Discussion in 'Commercial Snow Removal' started by Sno4U, Feb 25, 2008.

  1. Sno4U

    Sno4U Senior Member
    Messages: 480

    I'm considering getting a wheel loader for next year.
    I want something older -in the early 70's or newer.
    Something I can get parts for (of course) Thinking a Clarke, John Deere, or International.
    ...about a 2 yd bucket
    Articulated steering is a must
    in a budget of 10 to $15,000.

    Are there any particular models I should stay away from?
    How big of a pusher should I be able to use, I was thinkin' about a 12 footer. I need to get it down isles of cars at a factory.
    How well do these bigger units start? Will I need to find a customer who is willing to let me plug in a block heater all the time? Or do they start fine w/ a touch of either?
  2. grandview

    grandview PlowSite Fanatic
    Messages: 14,609

  3. Sno4U

    Sno4U Senior Member
    Messages: 480

    Uuuuuhhh just a little too big!
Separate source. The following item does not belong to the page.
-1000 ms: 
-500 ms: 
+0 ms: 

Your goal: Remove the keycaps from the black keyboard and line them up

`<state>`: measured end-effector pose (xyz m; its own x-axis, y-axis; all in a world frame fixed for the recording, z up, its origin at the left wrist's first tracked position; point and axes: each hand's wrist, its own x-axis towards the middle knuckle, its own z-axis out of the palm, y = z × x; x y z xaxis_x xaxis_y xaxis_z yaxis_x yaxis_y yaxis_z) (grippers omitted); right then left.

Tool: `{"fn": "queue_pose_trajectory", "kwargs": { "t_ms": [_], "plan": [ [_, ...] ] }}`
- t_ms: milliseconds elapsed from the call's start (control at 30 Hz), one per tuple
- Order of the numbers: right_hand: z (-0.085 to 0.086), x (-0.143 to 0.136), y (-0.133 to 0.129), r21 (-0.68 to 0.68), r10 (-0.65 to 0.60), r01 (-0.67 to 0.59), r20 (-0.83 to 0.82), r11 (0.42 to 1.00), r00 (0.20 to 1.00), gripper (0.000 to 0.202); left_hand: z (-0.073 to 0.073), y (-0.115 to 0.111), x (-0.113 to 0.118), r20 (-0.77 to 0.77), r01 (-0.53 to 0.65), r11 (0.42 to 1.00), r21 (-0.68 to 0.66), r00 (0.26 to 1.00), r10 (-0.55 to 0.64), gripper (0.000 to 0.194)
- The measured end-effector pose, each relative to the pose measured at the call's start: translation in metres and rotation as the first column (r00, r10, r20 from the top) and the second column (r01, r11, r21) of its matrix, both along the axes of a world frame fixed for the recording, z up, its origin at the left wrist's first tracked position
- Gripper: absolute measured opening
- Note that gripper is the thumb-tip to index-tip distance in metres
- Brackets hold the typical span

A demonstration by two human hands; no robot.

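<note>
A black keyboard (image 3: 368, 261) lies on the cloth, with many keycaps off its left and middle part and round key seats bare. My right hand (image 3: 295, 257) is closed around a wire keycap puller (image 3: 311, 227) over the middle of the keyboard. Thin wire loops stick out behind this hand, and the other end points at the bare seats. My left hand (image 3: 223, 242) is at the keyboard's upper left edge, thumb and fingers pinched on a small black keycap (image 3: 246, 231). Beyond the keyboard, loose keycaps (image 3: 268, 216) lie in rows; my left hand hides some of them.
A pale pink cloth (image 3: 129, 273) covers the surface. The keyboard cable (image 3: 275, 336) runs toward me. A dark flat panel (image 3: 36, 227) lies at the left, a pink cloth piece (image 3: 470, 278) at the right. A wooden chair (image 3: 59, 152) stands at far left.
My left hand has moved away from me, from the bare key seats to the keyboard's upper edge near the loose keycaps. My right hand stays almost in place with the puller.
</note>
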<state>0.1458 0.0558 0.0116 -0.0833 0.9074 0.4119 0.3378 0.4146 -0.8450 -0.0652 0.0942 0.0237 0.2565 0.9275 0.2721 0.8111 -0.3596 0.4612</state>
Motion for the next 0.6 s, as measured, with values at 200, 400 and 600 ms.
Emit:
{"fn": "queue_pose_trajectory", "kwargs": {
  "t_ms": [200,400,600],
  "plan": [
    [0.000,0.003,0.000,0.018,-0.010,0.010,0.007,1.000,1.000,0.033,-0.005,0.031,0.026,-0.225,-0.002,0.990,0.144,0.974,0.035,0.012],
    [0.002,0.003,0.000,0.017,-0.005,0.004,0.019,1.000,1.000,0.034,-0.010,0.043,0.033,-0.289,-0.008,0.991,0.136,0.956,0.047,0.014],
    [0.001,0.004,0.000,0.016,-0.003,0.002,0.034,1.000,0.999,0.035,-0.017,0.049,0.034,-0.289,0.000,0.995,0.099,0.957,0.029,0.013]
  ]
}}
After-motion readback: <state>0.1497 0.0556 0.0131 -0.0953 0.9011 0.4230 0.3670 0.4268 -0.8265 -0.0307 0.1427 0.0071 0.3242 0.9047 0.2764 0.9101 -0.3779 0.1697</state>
I COULD do the rows of cars w/ it if they don't mind a few "little" scrapes on the bumpers!!!
    A little too old and doesn't have articulated steering but, what it does have for steering will give me the result I'm looking for.
    Besides I don' think U ever said what he wants for it.
  4. Curbside

    Curbside Junior Member
    from Canada
    Messages: 17

    Well you probably will find a loader for 10 000 to 15000 but they can be a real pain. A loader in the early 70's is now nearly 40 years old. A 10 000 dollar loader is going to have broken or nearly broken everything. If it's not parked inside it will be difficult to start so of course when you need it the most you'll end up repairing it and have to hire a sub. Repairs on those machines are huge and on many models parts can be a bugger to find especially in a timely fashion. A transmission problem can cost more than the machine by nearly double. Wires on those old machines are brittle and add a little cold and moisture.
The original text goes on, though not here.